What needs to be done: For this exercise, copy each line of the records that contains the word "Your".

Material supplied:
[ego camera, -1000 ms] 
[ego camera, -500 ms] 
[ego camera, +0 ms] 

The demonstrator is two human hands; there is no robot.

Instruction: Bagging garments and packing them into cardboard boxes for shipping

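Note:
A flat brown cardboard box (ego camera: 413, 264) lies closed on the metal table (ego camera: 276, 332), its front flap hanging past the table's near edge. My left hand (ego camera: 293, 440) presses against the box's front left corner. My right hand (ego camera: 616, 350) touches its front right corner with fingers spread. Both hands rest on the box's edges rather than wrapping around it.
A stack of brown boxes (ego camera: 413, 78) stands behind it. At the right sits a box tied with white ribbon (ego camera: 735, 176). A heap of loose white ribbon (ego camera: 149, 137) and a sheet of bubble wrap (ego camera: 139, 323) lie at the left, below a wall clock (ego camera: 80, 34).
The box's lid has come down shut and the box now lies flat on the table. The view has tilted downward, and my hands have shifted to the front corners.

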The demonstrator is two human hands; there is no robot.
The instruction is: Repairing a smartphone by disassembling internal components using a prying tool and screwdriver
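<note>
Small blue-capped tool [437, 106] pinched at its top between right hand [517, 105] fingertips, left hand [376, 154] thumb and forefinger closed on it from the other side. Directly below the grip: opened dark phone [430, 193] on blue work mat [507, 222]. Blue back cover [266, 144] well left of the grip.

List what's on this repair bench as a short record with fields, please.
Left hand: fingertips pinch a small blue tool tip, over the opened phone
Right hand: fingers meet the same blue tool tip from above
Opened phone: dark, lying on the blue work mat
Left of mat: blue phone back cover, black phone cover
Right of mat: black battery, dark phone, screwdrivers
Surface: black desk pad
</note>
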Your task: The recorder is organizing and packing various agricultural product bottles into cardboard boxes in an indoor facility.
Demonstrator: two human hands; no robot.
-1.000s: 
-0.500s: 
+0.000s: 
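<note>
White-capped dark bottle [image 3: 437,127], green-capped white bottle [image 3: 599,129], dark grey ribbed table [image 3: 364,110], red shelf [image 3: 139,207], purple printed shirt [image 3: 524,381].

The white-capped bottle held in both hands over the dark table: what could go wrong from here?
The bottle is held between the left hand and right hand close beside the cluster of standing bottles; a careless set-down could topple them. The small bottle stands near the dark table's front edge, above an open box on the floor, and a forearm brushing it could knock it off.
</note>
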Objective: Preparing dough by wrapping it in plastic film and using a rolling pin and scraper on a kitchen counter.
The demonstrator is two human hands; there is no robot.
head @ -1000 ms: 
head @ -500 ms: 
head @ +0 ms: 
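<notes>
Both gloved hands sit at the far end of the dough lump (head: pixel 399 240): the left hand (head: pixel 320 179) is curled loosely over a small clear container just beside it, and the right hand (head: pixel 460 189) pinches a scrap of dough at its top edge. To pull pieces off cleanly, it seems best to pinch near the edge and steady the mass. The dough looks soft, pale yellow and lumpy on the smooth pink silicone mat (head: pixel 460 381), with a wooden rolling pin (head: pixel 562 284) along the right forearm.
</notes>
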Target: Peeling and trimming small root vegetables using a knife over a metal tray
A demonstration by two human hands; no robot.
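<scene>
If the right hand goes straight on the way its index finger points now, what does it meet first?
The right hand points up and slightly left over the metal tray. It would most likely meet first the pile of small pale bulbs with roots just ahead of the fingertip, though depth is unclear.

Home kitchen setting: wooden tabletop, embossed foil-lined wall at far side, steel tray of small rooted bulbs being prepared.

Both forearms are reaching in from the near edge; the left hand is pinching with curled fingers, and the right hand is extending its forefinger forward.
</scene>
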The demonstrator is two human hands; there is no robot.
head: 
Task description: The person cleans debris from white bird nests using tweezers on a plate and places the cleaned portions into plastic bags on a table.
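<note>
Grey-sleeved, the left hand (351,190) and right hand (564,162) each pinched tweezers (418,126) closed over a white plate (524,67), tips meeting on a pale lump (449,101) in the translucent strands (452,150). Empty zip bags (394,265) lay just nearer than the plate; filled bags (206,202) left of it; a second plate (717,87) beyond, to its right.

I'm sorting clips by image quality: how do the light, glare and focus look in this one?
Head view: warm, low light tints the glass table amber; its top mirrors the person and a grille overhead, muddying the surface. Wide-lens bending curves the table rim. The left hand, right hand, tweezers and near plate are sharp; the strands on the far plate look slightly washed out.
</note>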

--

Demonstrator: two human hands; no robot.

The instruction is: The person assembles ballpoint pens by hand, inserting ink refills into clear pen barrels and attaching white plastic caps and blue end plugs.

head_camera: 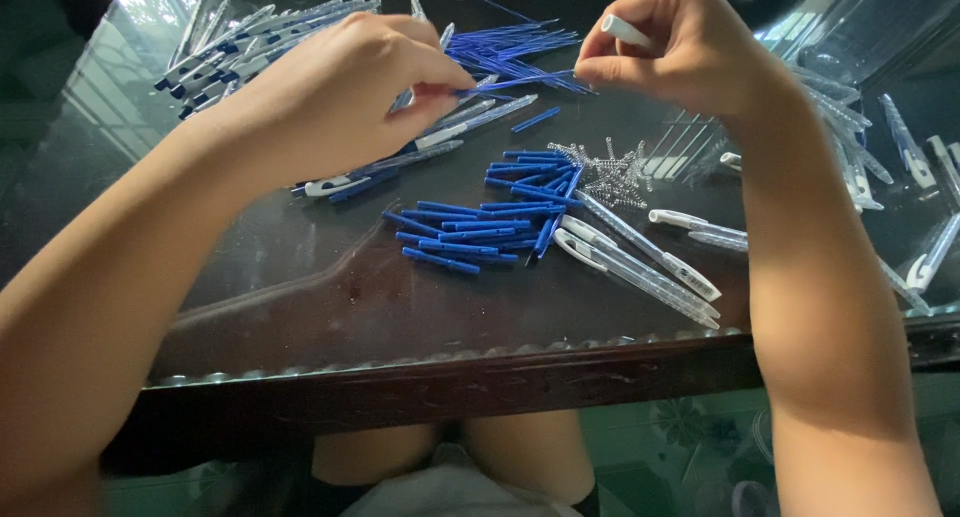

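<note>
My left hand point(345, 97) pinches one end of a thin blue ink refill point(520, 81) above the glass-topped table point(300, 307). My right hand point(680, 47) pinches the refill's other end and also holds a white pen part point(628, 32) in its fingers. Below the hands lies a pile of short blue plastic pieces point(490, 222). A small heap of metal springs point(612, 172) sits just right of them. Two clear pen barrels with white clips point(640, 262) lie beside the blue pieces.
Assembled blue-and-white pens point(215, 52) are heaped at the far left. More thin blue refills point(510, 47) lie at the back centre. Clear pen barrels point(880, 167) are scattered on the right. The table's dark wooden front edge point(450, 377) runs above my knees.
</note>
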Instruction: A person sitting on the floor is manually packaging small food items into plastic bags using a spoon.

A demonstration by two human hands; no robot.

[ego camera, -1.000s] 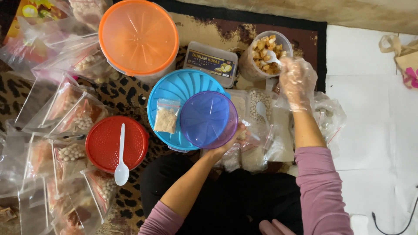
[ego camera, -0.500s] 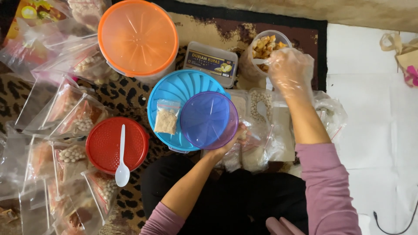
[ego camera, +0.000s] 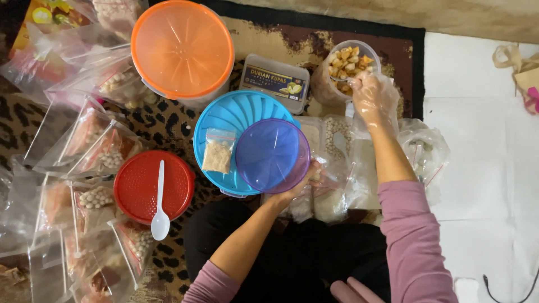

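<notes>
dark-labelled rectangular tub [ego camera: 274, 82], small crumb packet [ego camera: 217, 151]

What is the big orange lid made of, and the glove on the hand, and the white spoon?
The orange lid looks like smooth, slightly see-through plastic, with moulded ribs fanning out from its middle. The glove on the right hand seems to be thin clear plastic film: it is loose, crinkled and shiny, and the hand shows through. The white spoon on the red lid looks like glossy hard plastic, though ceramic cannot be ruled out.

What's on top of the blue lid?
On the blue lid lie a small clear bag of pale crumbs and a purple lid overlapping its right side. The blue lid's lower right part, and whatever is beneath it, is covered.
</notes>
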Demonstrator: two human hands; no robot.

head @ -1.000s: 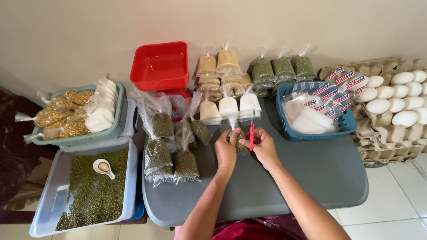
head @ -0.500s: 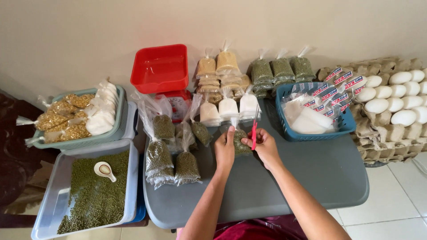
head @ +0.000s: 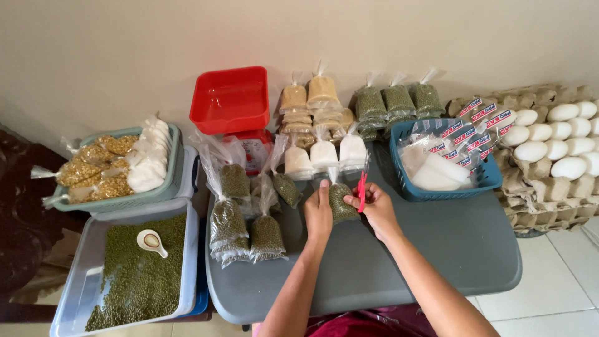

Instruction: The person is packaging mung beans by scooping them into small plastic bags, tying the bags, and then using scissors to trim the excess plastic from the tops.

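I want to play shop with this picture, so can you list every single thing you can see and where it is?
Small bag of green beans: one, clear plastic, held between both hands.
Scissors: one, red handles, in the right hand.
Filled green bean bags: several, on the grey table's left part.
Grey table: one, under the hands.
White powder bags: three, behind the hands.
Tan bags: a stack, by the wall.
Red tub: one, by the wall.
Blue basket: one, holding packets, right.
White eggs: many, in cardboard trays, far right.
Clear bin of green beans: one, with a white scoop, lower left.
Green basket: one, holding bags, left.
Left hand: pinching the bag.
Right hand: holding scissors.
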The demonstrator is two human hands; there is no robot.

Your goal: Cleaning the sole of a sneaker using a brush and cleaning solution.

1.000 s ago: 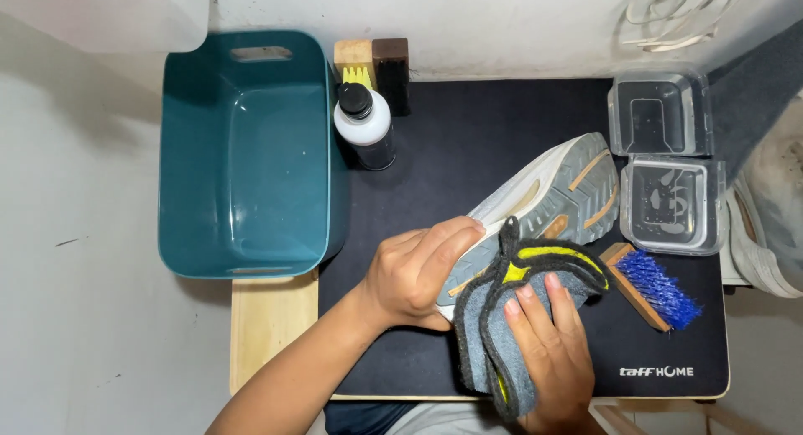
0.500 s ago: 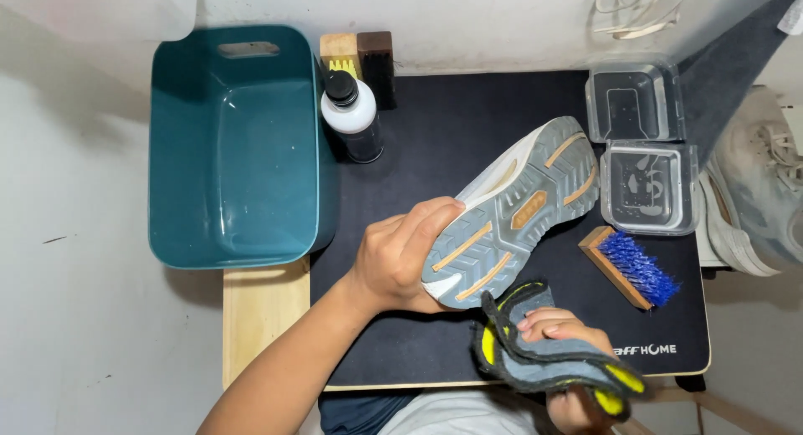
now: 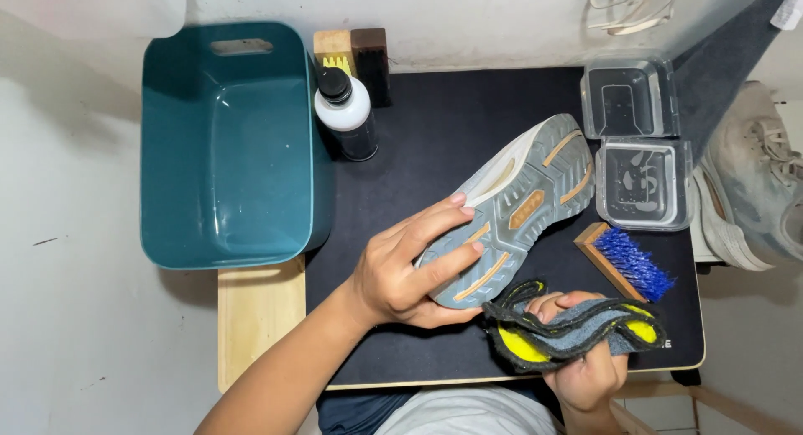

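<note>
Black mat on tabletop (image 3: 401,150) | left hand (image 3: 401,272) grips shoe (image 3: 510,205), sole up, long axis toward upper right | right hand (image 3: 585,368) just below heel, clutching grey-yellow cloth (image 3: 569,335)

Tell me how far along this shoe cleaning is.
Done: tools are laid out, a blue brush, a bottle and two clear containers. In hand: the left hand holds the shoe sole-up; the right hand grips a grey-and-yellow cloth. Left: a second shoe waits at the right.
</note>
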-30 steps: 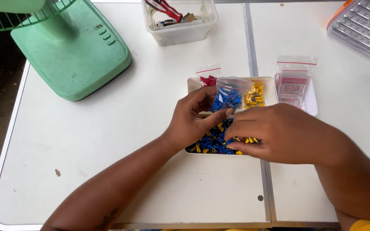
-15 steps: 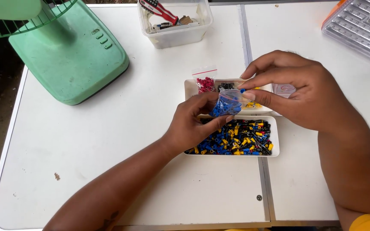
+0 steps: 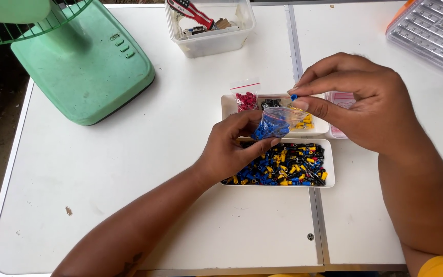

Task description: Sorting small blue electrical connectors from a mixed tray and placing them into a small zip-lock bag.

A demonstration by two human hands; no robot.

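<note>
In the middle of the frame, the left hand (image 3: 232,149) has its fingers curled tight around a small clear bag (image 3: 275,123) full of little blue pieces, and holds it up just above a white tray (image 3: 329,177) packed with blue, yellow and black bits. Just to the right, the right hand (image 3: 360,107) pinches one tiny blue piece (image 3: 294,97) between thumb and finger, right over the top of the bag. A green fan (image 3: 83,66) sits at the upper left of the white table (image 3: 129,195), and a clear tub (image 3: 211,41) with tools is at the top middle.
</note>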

Exercise result:
Your task: The recorder is organizing and packing various agricultural product bottles into cardboard boxes in an indoor facility.
Your goal: Cleaning the sole of a sneaker using a brush and cleaning solution.

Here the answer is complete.